Parn sebebin kültürel olduğu kanısında: “Bana kalırsa bunun nedeni, girişimciliğin kültürümüzün bir parçası olmaması. Avrupalılar için kendi işlerini kurmaktansa bir çalışan olmak daha kolaydı. Ama bu artık değişiyor. “
Tartu’da bulunan Girişimcilik Köyü’nde girişimcilik deneyimi eğlenerek ediniliyor. 5-18 yaş arası çocuklar girişimcilerin karşılaştıkları sorunlara oyunlar aracılığıyla aşina oluyor. Bu farkındalık ise ileride kendi şirketlerini kurma ihtimallerini 5 katına çıkarıyor. Bu eğitim modeli eğitimcilerin de oldukça ilgisini çekiyor.

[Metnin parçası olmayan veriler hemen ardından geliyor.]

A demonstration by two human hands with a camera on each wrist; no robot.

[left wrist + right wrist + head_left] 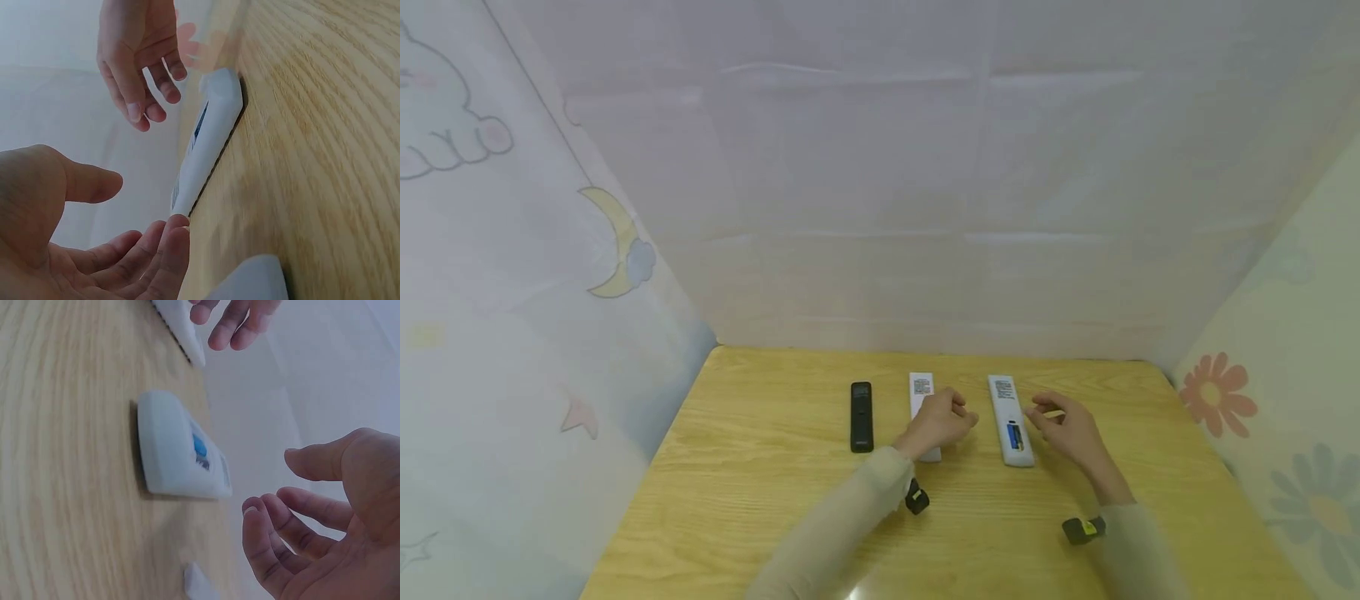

Köyü ziyaret eden tarih öğretmeni Peetri Kool, inisiyatifin pozitif etkilerini, “Çocuklar oyunlarla ekip çalışması ve iletişim becerilerini geliştiriyor. Günlük hayatta paranın nasıl kazanıldığını ve harcandığını görüyor. Maalesef, bu okullarda öğrettiğimiz bir şey değil.” ifadeleriyle dile getiriyor.
Bir yıl önce kurulan Girişimcilik Köyü bugüne kadar 2500 öğrenci ve eğitimciyi ağırladı. Eğitimciler de tıpkı öğrenciler gibi oynayarak ve hata yaparak öğreniyor ve burada edindikleri bilgileri kendi öğrencilerine aktarmak için sabırsızlanıyorlar.
“Klasik okullar öüretme biçimlerini değiştirmek zorunda”
Sanat öğretmeni Maris Piiroja, köyden ilham alanlardan biri. Piiroja, “Bu formasyon bana bir fikir verdi. Okulda bir hafta sürecek, girişimcilik üzerine bir proje düzenlemek istiyorum. Ayrıca öğrencilerime Girişimcilik Köyü’nü ziyaret etmelerini tavsiye edeceğim.” diyor.
Girişimcilik Köyü, Avrupa Komisyonu tarafından 11 yıldır düzenlenen Avrupa Girişimciliği Teşvik Ödülleri yarışmasının finalistlerinden biri. Yarışmanın ödül töreni 23 Kasım’da Talinn’de düzenlenecek.
Köyün kurucularından Mehis Pärn, yeni iş modelleri ve hızla değişen uygulamaları beraberinde getiren yeni ekonominin değişime ve yeniliklere açık olmayı gerektirdiğini belirtiyor. Bu değişimin yeni nesillerle mümkün olacağını belirten Parn, kendi inisiyatifini takip etmek isteyenlere ise şu tavsiyeyi veriyor:
“Okullarla iyi ortaklık ilişkileri geliştirin çünkü onlar öğretme biçimlerini değiştirmek zorunda olduklarını farkındalar ancak bunu nasıl yapacaklarını bilmiyorlar. Çok muhafazakarlar bu yüzden lütfen onlara karşı sabırlı olun.”